Esto provocó el cinismo en algunos círculos de la ciudad porque no parece más que una estrategia diplomática, pero esto a mi parecer no es comprender el punto de la maniobra. Sean cuales sean los motivos de Osborne, una ventaja de tener un bono islámico es que más gente prestará atención a los principios en los que se basan las finanzas islámicas. ¿Cuáles son estos principios? El tema central es la creencia de que la usura está mal. En este sentido, el Islam hace eco de la iglesia medieval. Los musulmanes practicantes no deben hacer ni recibir préstamos con intereses. Pero otro punto importante es que se desestimula la deuda en general. Además, los académicos e intelectuales islamistas detestan la idea de utilizar dinero para hacer más dinero. En cambio, creen que los flujos financieros deben estar atados a empresas productivas o al comercio, pues el dinero debería estar al servicio de la economía “real”. Esto es muy distinto de las ideas que se han apropiado de las finanzas occidentales en el siglo XXI, o de la banca en siglos pasados.

En el siglo XX algunos financistas islámicos comenzaron a construir estructuras financieras según estas ideas al, digamos, crear “bancos” para asumir riesgos. Recientemente los bancos occidentales como el Deutsche Bank, Citigroup y HSBC se han unido a la tendencia en el mundo islámico y han tomado prestadas innovaciones occidentales como la titulación, para maniobrar alrededor de las limitaciones islámicas.

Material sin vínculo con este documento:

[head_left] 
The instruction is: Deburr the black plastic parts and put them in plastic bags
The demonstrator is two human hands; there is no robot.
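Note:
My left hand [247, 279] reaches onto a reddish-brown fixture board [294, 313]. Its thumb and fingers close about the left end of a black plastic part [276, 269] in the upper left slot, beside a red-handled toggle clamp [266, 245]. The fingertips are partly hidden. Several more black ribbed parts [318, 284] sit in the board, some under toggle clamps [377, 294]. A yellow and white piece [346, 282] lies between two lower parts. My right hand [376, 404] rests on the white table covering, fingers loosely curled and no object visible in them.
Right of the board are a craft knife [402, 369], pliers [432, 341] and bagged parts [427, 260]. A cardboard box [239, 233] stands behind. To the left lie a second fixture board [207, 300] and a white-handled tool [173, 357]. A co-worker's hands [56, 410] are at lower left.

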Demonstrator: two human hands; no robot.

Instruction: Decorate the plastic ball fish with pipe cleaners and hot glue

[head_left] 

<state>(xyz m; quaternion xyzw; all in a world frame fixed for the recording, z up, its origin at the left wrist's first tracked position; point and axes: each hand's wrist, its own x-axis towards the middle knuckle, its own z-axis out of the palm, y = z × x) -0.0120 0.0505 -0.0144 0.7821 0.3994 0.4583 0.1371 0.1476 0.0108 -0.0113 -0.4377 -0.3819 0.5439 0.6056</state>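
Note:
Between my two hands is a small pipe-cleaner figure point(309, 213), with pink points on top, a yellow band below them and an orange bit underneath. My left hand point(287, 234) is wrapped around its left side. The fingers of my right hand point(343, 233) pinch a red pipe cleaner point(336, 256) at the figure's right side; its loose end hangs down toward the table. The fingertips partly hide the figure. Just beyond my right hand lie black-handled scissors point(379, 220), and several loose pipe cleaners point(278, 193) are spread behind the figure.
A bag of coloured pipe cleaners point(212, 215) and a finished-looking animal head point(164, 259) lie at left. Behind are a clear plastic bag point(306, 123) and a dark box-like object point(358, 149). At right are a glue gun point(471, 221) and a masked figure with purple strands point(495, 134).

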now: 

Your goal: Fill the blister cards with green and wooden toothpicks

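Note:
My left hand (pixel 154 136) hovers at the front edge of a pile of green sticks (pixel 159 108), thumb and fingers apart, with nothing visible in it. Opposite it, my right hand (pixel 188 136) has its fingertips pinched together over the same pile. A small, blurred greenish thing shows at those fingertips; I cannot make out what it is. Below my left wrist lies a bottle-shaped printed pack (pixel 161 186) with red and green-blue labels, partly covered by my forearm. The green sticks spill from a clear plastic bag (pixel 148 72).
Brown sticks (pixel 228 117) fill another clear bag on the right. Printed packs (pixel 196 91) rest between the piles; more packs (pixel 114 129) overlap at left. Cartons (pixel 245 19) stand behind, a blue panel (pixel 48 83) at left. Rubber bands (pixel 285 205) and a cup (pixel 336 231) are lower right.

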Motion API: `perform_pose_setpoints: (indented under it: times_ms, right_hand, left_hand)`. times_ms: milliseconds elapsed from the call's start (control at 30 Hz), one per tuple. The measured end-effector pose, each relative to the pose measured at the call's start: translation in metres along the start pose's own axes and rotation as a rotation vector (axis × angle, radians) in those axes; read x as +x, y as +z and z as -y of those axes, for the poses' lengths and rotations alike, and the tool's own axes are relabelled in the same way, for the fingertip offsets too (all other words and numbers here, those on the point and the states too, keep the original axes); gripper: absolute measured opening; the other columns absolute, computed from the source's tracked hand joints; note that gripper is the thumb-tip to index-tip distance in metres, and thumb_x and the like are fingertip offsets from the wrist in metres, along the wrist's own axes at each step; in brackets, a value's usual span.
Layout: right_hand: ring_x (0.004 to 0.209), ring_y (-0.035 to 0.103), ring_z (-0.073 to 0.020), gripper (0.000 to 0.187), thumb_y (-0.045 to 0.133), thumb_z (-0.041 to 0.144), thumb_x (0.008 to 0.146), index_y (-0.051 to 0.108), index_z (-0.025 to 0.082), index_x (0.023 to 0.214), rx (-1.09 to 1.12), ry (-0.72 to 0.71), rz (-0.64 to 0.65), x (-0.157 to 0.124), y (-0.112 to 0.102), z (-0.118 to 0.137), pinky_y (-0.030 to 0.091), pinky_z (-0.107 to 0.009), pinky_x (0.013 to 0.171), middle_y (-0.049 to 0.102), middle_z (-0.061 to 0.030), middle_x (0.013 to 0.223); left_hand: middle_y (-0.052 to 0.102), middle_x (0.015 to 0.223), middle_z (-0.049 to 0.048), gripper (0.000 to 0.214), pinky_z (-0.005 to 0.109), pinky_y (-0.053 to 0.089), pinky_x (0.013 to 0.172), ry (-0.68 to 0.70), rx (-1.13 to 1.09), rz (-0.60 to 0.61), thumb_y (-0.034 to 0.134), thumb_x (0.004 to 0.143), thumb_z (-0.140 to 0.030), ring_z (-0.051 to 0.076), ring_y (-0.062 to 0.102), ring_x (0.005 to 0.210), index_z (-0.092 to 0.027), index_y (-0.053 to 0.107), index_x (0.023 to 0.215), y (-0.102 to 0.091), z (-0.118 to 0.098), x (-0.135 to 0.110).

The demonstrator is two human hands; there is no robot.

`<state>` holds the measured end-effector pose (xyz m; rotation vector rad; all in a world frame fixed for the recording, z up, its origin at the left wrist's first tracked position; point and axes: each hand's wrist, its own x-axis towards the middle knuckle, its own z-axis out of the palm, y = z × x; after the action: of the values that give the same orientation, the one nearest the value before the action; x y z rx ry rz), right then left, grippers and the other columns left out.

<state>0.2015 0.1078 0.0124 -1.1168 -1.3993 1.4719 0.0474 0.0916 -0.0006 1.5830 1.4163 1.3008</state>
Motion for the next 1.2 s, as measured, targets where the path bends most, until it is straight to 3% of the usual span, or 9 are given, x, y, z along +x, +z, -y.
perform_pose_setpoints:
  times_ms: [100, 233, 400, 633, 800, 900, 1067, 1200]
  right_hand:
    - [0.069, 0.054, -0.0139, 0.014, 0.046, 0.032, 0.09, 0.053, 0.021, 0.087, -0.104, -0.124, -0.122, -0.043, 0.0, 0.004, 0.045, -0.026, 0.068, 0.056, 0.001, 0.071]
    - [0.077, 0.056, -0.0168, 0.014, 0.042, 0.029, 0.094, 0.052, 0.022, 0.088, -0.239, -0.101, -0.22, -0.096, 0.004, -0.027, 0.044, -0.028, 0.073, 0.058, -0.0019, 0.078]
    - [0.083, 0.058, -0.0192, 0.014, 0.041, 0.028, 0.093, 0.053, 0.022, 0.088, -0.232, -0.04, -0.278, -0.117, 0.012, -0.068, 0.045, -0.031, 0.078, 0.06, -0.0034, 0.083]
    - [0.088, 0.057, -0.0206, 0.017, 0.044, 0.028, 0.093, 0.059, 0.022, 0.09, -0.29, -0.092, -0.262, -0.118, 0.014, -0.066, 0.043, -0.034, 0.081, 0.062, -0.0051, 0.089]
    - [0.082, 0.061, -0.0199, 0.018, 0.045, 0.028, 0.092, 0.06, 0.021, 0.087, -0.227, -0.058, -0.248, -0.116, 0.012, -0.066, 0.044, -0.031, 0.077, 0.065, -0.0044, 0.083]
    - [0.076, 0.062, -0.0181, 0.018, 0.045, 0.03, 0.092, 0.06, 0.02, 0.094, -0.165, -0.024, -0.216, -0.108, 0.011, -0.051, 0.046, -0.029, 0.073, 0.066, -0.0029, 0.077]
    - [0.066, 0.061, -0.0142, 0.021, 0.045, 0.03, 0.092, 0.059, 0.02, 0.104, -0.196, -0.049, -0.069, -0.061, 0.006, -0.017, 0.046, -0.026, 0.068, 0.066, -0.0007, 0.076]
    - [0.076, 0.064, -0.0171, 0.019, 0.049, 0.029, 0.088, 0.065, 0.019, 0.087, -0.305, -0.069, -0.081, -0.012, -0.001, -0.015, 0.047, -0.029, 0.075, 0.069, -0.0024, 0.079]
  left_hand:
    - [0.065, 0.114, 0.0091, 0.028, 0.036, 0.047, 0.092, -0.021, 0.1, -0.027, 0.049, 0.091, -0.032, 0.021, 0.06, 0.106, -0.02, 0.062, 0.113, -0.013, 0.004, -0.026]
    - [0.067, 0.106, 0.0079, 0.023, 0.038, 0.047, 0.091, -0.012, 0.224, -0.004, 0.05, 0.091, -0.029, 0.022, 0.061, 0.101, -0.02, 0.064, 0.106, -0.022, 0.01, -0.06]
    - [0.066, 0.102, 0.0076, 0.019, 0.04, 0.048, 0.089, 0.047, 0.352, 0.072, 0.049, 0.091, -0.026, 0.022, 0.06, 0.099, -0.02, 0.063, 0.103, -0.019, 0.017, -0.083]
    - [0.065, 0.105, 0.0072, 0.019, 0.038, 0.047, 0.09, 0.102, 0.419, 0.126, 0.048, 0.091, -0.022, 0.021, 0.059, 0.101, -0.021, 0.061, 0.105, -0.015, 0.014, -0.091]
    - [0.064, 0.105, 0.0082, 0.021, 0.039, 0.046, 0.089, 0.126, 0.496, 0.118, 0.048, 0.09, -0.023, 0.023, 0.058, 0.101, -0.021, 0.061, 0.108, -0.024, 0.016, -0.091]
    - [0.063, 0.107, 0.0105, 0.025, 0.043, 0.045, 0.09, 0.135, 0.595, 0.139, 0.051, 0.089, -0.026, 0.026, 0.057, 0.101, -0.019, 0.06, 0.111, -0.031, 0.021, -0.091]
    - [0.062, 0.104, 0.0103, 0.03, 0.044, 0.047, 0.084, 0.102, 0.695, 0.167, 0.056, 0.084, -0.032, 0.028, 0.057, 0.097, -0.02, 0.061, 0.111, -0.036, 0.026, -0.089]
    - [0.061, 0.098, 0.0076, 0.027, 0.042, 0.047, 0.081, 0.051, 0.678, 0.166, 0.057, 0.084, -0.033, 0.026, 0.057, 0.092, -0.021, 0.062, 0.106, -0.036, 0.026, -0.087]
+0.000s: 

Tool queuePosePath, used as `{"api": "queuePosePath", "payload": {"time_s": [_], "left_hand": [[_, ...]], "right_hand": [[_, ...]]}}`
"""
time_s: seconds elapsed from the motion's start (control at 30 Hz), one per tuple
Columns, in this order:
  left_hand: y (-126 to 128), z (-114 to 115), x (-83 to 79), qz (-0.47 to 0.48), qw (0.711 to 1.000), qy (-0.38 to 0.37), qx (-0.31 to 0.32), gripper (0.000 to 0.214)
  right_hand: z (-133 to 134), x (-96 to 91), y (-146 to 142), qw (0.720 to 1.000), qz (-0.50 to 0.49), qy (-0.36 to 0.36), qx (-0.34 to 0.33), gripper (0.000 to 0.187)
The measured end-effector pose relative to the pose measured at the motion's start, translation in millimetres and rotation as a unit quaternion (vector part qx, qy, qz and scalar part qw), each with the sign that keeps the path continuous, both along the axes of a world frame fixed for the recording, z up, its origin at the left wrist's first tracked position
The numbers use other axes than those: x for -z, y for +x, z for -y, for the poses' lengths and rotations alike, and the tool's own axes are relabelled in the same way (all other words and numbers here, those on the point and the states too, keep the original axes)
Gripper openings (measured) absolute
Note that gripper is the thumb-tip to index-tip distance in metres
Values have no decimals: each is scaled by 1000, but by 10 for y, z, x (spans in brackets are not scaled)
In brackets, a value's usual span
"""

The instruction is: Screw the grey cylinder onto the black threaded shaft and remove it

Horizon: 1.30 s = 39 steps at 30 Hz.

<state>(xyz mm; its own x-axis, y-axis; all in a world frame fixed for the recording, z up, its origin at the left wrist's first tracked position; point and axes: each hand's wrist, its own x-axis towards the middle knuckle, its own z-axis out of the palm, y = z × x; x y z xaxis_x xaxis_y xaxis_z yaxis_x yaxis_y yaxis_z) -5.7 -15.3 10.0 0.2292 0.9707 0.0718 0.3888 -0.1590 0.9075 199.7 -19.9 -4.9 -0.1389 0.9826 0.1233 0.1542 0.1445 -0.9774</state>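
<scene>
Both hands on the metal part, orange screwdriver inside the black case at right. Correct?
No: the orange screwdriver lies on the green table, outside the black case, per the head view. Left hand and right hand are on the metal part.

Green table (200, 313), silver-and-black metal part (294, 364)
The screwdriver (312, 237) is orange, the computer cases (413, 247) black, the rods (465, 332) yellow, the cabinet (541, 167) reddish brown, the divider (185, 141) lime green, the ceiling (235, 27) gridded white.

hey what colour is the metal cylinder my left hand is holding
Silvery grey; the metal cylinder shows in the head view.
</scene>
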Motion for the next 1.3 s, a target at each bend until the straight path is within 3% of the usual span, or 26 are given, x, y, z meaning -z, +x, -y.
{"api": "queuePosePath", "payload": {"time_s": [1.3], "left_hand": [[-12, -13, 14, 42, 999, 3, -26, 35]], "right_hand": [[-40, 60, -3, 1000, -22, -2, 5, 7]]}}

Hay aspectos de esta actividad que parecen contradictorios, si no cómicos. Como sucedía con la iglesia medieval de Europa, hay un aire de hipocresía y de arbitrariedad religiosa. Sin embargo, a pesar de esto, el hecho es que los principios y la práctica resultan fascinantes. Finalmente, la idea de apoyar nuestro sistema financiero de forma más estable en la economía “real” y tangible, y en las empresas productivas, resulta más llamativa estos días. Asimismo lo es construir un sistema alrededor del capital, y no de la deuda. Un sistema con menos algodón de azúcar financiero. En efecto, quizá el tema más curioso aquí no es que los académicos e intelectuales islámicos estén promoviendo estas ideas, sino que otros grupos religiosos también las estén defendiendo. Sí, el nuevo arzobispo de Canterbury ha hecho un llamado para que los banqueros se comporten de una manera más moral. ¿Pero por qué la iglesia no criticó las finanzas más vehementemente antes de 2007? ¿Por qué nadie pide bonos cristianos para apoyar el gasto en infraestructura?